Выбрать главу

Brennan had geen drugs nodig om bij zijn verstand te blijven en zonder gezelschap redde hij het ook best. Hij gaf de voorkeur aan het buitenste gedeelte van het zonnestelsel. Op het ogenblik bevond hij zich zestig graden achter Uranus, de ijsreus, op het punt waar dank zij een stabiel evenwicht tussen de verschillende krachten zich stof verzamelt en ook grotere voorwerpen. Er was heel wat stof hier, zo ver van Sol af, en een stel rotsen die de moeite van het bekijken waard waren.

Als hij niets had gevonden dat de moeite waard was, dan zou Brennan verder zijn gegaan, eerst naar de manen en daarna op het corresponderende punt vóór Uranus. Dan naar huis voor een kort verblijf bij Charlotte, en dan, omdat hij niet bar veel geld meer zou hebben, een dienstverband-in-loondienst op Mercurius, waar hij behoorlijk de pest over in zou hebben.

Als hij iets waardevols had gevonden dan zou hij maandenlang op dezelfde plek zijn blijven hangen.

In de rotsen zat nergens genoeg radioactiviteit. Niet interessant. Maar iets in de buurt schitterde met de metalen glans van een door mensen gemaakt voorwerp. Brennan ging erop af, in de verwachting een weggegooide brandstoftank van een collegamijnwerker te vinden, maar hij nam toch maar een kijkje. Brennan was een onverbeterlijke optimist.

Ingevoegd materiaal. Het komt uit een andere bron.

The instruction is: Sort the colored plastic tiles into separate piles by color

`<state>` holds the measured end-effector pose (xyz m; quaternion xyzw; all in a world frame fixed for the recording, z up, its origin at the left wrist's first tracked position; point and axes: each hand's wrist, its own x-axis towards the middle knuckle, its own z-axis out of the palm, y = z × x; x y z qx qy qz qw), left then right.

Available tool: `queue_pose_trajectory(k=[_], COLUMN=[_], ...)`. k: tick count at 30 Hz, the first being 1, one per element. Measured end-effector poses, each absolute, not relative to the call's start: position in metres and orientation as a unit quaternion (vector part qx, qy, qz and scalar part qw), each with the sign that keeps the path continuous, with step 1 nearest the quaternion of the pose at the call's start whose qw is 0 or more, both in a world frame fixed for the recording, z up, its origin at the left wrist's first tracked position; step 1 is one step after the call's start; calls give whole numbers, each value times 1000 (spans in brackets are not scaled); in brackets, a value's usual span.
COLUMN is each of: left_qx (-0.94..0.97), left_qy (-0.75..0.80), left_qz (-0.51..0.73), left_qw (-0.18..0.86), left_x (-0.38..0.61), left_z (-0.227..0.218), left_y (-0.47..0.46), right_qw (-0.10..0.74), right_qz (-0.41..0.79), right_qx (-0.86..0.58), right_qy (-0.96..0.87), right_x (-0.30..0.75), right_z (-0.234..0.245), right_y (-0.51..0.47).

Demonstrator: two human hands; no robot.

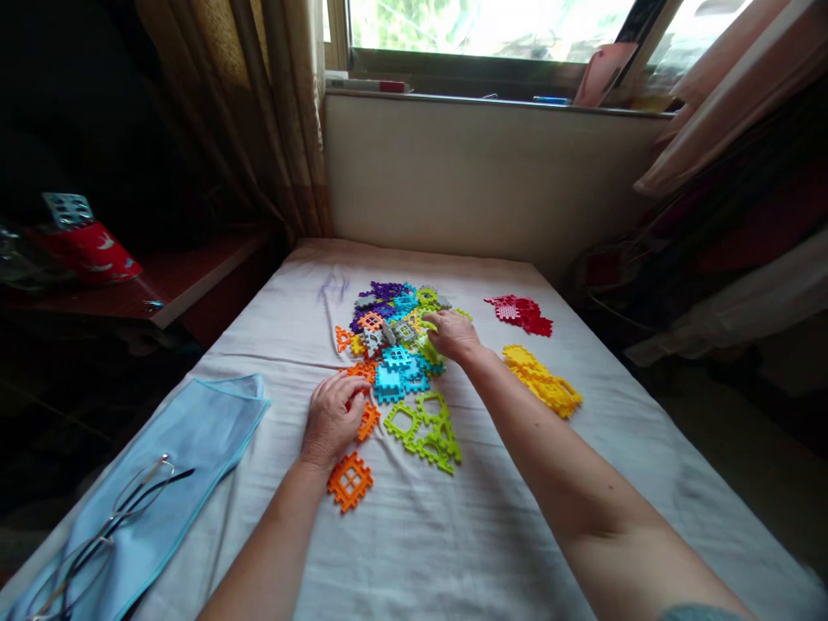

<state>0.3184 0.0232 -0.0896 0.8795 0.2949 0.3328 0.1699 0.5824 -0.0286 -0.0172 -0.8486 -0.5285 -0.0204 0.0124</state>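
A mixed-color pile of notched toy pieces (398,358) sits mid-sheet (492,535) as the right hand (453,332) bends its fingers to green pieces (430,352) on the pile's right side — whether it grips one cannot be told. The left hand (333,417) rests with curled fingers beside orange pieces (368,421), its hold equally hidden. Toothed edges look apt to snag — lifting one piece straight up while the other hand steadies its neighbors seems wisest. Nearer lie green frames (420,427) and an orange square (350,482); well to the right, a yellow stack (542,381) and a red cluster (534,319). Glasses (120,516) lie on a blue cloth (200,431) at left.
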Motion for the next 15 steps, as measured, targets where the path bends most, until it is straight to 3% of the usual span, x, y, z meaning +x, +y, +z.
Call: queue_pose_trajectory(k=[5,15], left_qx=[878,880], left_qy=[303,314], left_qz=[327,308], left_qw=[173,181], left_x=[318,318], left_z=[-89,-86], left_y=[22,21], right_qw=[-43,-46], right_qz=[27,33], right_qx=[-852,-841], right_qy=[-521,-537], right_x=[578,575], right_z=[-23,-20], right_y=[0,4])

Het voorwerp was de lege huls van een vaste-brandstof raketmotor. Aan de letters erop te zien een stuk van de Mariner XX. De Mariner XX, de verkenner die lang, lang geleden langs Pluto was gevlogen. Tijden geleden moest de oude lege huls zijn teruggedreven naar de verre zon, hier zijn terechtgekomen en zijn blijven hangen tussen het stof. De romp was bezaaid met stof-gaatjes en draaide nog steeds dank zij de stabiliseer-impuls die er drie generaties geleden aan was gegeven.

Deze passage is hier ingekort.